A failure to tame corporate power has been a disaster for society

'We live in a world dominated by corporations who control the supply of food, water, medicines, energy, transport, savings, pensions, deadly weapons and most other things.'

Prem Sikka is an Emeritus Professor of Accounting at the University of Essex and the University of Sheffield, a Labour member of the House of Lords, and Contributing Editor at Left Foot Forward.

We live in a world dominated by corporations who control the supply of food, water, medicines, energy, transport, savings, pensions, deadly weapons and most other things. Through the veil of incorporation, companies are licensed to engage in harmful practices, which ordinary people would not be able to.

Consider the example of a person who decides to manufacture and sell deadly products and services which are certain to kill or harm people; or decides to dump a lorry load of raw sewage into rivers. That person is likely to be arrested, prosecuted, imprisoned bankrupted and become subject of public opprobrium. Yet corporations engage in such practices on a daily basis and rarely face effective sanctions.

In pursuit of private profits, corporate boardrooms have long manufactured deadly diseases. The mad cow disease is one such example. Tobacco products are another even though overwhelming scientific evidence shows that they bring early death to smokers.  Despite numerous regulations, tobacco companies find ways of marketing the addictive products. With profit margins of some 68%, the tobacco industry is attractive to stock market punters.

The price is paid by the people. Worldwide there are some eight million deaths from smoking each year, and 75,000 are in England. 7 out of 10 cases of lung cancer are from smoking. 506,100 hospital admissions in England are attributable to smoking. The life expectancy of smokers is around 10 years shorter than for non-smokers. Around 90% of new smokers are addicted by age 25 and become lifelong contributors to corporate profits, high executive pay and dividends for shareholders. Tobacco companies are expected to report revenues of US$812,999m in 2022.

For a long time, the UK rejected liberalisation of gambling but governments keen to appease corporations eventually gave-in. The Gambling Act 2005 opened the floodgates. The odds are always in favour of corporations but people chasing dreams are recruited with slick advertising and addictive games. Addicts spend their earnings and savings on gambling, inflicting hardship on their families. Around 7% of the population of Great Britain are negatively affected by someone else’s gambling.

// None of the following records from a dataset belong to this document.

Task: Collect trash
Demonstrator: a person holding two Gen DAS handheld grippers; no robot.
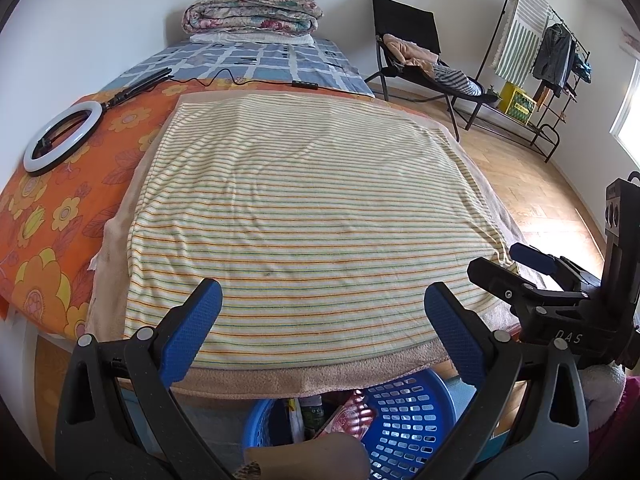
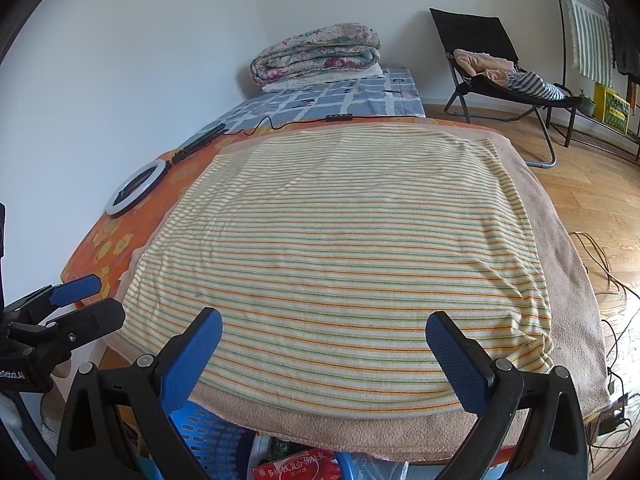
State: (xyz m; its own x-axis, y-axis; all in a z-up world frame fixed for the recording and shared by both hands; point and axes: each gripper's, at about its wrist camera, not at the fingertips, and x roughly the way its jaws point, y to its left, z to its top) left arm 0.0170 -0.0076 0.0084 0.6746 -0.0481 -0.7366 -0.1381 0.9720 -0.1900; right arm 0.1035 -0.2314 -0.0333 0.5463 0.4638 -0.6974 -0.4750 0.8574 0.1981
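Note:
A blue plastic basket [image 1: 404, 412] sits on the floor below the near edge of the covered table. Trash lies in it: a red packet [image 1: 354, 416], a green bottle [image 1: 312, 410] and a brown cardboard piece [image 1: 308, 458]. My left gripper [image 1: 322, 312] is open and holds nothing, hovering above the basket at the table edge. In the right wrist view the same basket [image 2: 208, 436] and red packet [image 2: 300, 470] show at the bottom. My right gripper [image 2: 324, 336] is open too, with nothing between its fingers. The two grippers hang side by side.
A striped towel [image 1: 304, 208] over a tan blanket [image 2: 568, 280] covers the table. A ring light [image 1: 64, 138] lies on the orange cloth at left. Beyond are a bed with a folded quilt [image 1: 252, 10], a folding chair [image 1: 412, 48], a clothes rack [image 1: 532, 52], and floor cables [image 2: 600, 256].

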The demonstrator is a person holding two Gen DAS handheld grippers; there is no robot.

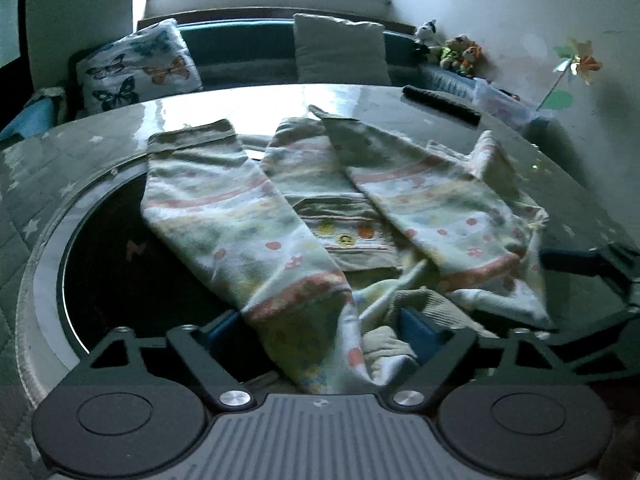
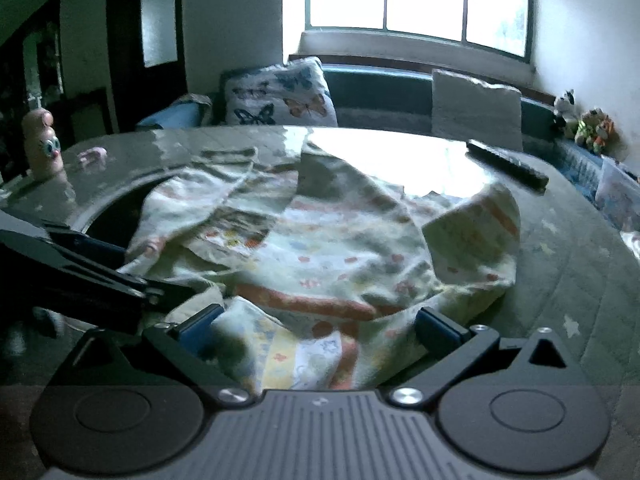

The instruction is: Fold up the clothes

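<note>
At six o'clock, my left gripper (image 1: 320, 336) and right gripper (image 2: 316, 332) gape wide astride the patterned pyjama top (image 1: 280, 216); bare table (image 1: 380, 100) at twelve.

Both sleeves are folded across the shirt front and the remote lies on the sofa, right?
Not quite. The remote lies on the table, beyond the shirt, as the left wrist view shows. Both sleeves are indeed folded across the front.
</note>
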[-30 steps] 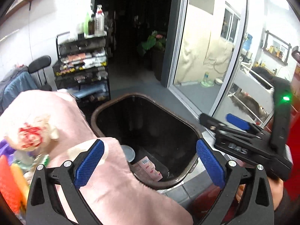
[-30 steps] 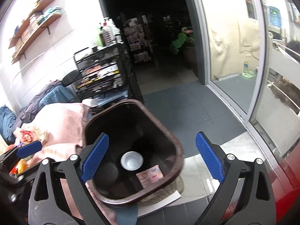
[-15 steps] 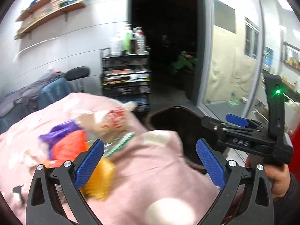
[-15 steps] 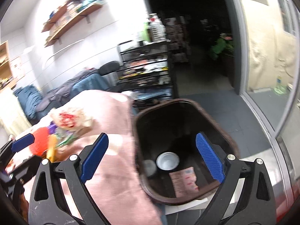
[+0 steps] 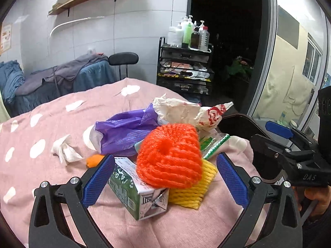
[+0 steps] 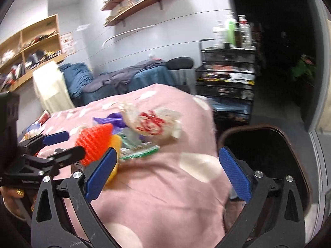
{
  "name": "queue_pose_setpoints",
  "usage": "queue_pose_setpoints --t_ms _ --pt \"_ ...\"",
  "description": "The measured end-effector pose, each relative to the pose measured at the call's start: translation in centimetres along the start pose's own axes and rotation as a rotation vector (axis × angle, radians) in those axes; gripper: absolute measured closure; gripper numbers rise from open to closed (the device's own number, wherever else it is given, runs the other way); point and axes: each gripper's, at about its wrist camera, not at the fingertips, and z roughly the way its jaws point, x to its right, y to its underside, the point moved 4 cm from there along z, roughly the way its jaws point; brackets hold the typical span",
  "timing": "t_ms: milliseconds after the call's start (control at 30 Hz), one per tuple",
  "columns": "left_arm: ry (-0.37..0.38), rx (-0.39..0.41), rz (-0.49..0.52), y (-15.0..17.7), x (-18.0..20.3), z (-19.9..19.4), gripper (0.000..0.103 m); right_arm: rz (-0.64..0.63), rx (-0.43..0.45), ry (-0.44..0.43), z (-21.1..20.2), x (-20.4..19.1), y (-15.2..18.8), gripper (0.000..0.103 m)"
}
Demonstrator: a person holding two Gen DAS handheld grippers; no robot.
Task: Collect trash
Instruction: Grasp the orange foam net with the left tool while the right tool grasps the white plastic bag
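Both tongs, left [image 5: 165, 183] and right [image 6: 168, 172], are held wide open and empty. The trash is piled on the pink table [image 5: 41, 124] beside the bin [image 6: 275, 155]. The orange net [image 5: 169, 155] is judged light, soft and springy, best pinched across its middle.

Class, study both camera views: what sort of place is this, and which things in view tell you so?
Probably a small beauty or massage parlour, though that is a guess. Clues: a draped treatment bed by the wall, a black trolley topped with pump bottles, and a cloth-covered table.
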Motion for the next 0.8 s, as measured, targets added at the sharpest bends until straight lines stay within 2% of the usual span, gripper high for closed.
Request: queue_pose_setpoints --t_ms 100,233,300,367,500,567,633,733,800 --pt "0.018 -0.027 0.003 0.4 -0.7 0.4 0.006 -0.027 -0.018 -0.016 1.7 -0.7 -1.0 0.006" --pt "0.032 -0.066 0.002 0.6 -1.2 1.2 0.006 0.001 -0.061 -0.064 4.3 -0.5 -2.4 0.006" --pt "0.038 -0.079 0.005 0.7 -1.4 1.5 0.012 0.007 -0.077 -0.081 5.3 -0.4 -2.8 0.006" --pt "0.058 -0.095 -0.005 0.7 -1.5 1.7 0.028 0.002 -0.1 -0.094 6.6 -0.6 -3.1 0.006" --pt "0.088 -0.099 -0.03 0.9 -1.5 1.7 0.047 -0.008 -0.121 -0.105 8.2 -0.8 -3.3 0.007" --pt "0.093 -0.093 -0.038 1.0 -1.5 1.5 0.057 -0.021 -0.134 -0.108 8.8 -1.2 -3.3 0.023" --pt "0.097 -0.084 -0.051 1.2 -1.5 1.2 0.062 -0.031 -0.155 -0.114 9.4 -1.5 -3.2 0.051" --pt "0.101 -0.058 -0.075 1.1 -1.8 0.4 0.068 -0.028 -0.147 -0.126 9.4 -1.7 -3.2 0.065" --pt "0.103 -0.04 -0.089 1.0 -2.0 -0.1 0.069 -0.039 -0.125 -0.123 9.0 -2.0 -3.2 0.07"
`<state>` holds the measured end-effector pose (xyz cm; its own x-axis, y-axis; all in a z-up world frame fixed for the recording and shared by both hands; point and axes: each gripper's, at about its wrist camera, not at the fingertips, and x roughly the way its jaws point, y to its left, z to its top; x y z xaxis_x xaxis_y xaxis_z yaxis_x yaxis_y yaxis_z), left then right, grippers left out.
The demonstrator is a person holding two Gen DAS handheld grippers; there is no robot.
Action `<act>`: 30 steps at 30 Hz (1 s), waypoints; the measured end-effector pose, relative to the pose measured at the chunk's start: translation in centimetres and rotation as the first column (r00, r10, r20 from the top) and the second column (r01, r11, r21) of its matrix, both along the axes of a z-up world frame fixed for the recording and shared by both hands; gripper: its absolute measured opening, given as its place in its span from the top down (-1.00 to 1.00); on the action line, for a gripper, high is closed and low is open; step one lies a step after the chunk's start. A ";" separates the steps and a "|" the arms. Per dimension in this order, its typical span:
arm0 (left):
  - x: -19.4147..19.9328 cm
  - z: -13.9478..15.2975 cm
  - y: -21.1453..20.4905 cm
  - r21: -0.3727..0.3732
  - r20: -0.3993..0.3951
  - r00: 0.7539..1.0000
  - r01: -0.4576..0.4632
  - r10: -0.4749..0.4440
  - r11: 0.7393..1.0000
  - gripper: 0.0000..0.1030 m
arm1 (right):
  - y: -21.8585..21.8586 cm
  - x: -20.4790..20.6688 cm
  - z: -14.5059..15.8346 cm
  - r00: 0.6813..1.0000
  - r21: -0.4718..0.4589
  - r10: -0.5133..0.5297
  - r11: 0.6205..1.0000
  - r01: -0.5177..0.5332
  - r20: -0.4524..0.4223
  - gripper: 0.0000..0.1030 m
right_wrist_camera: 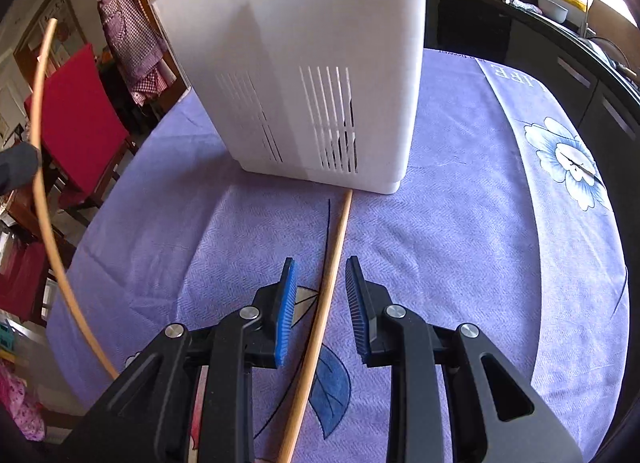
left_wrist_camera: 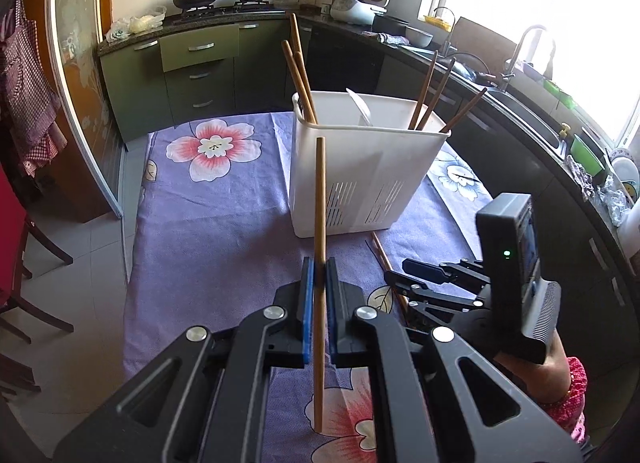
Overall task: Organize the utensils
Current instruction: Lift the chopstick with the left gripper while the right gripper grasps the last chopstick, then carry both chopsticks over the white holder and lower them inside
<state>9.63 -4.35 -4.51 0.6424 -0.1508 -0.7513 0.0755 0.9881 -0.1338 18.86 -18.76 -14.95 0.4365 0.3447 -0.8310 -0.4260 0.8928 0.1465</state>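
The left gripper (left_wrist_camera: 319,263) was clamped on one chopstick (left_wrist_camera: 319,223), held nearly upright above the purple flowered cloth (left_wrist_camera: 224,215) that covered the worktop. Just beyond it stood one white utensil holder (left_wrist_camera: 360,179) with slotted walls. Inside, I counted three chopsticks (left_wrist_camera: 298,75) leaning at its left end, one white spoon (left_wrist_camera: 362,109) in the middle, and three more chopsticks (left_wrist_camera: 434,97) at its right end. To the right, near the holder's base, one chopstick (right_wrist_camera: 324,303) lay flat on the cloth. The right gripper (right_wrist_camera: 320,303) hung low over it, blue pads (right_wrist_camera: 286,311) spread apart on either side and not touching it.
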 end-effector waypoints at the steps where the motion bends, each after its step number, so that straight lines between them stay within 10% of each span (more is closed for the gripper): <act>1: -0.1 0.1 0.1 -0.003 0.002 1.000 -0.001 0.001 1.000 0.89 | 0.2 0.2 -0.3 1.000 -0.007 -0.002 1.000 0.002 -0.003 0.50; 14: -0.1 0.1 0.5 -0.007 0.000 1.000 0.004 -0.004 1.000 0.89 | 2.1 0.1 -1.1 1.000 -0.113 -0.015 0.994 0.015 -0.002 0.70; 30: -0.1 0.0 0.7 -0.008 -0.002 1.000 0.004 -0.004 1.000 0.89 | -1.1 -1.0 2.2 0.999 -0.013 -0.015 1.000 0.016 0.030 0.87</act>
<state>9.57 -3.68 -4.48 0.6399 -0.1598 -0.7516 0.0795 0.9867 -0.1421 17.86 -19.88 -12.78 0.4665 0.3270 -0.8219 -0.4160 0.9011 0.1224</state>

Many suffer from disorders, depression, anxiety and mental health problems and can’t hold down jobs. There are around 409 gambling related suicides in England each year. The annual economic burden of harmful gambling to the UK is around £1.27bn, but it is a bonanza for corporate controllers. The chief executive of Bet365 has collected nearly £300m in salary and dividends. Not for the first time, betting operator 888 has been fined £9.4m for its social responsibility and money laundering failings, including not effectively identifying players at risk of harm.

Despite statutory commitments, water companies continue to dump raw sewage into rivers and create health hazards. Thames Water recently dumped two billion litres of raw sewage into rivers in two days. Since 2010, water companies have paid £405m in fines, but that has become just another cost of doing business. In 2021, they made £2.8bn in operating profits. Since 2010, the companies have paid some £16.8bn in dividends. Nine water industry company chief executives collected £15m in pay and bonuses last year even though the number of times their firms pumped raw sewage into seas and rivers rose by 37%.

The UK has become a global centre for illicit financial flows. The government has a history of covering-up money laundering by banks even when they have publicly accepted responsibility for “criminal conduct”. Recently, NatWest became the UK’s sole bank criminal conviction for money laundering failing. It was fined £265m. This has not followed by prosecutions of any directors, whose remuneration was presumably augmented by profits from such illicit practices. There is no clawback of their remuneration. When asked, the response is that “The Government does not intend to introduce legislation to enable claw back of remuneration from directors of entities found guilty of money laundering.”

The veil of incorporation enables corporations to indulge in practices which a natural person would not be able to get away with so lightly. Markets and investor have not sought to curb anti-social practices. Their main concern is profits and dividends, at almost any cost. Limited liability of corporations shields their executives from retribution and large amount of corporate lobbying is devoted to ensure that unwelcome laws are not passed. Companies disarm critics by publishing glossy brochures with mantras of social responsibility, but rarely explain deaths, disabilities and harms caused by their products and services.

Shareholders collect dividends and do not face any personal consequences for the harms inflicted on consumers and society. Their liability is limited to the extent of paid-up share capital and they have no incentive to curb predatory practices which boost their dividends and returns.

Taming corporate power is a major issue of our times. A start can be made by ensuring that limited liability is a privilege for a fixed period only, renewable upon evidence of socially responsible conduct. Directors need to be held personally liable for serial predatory practices. Corporations need to be democratised, with employees, customers and other stakeholders acting as proxies for society and voting on executive pay and other corporate plans.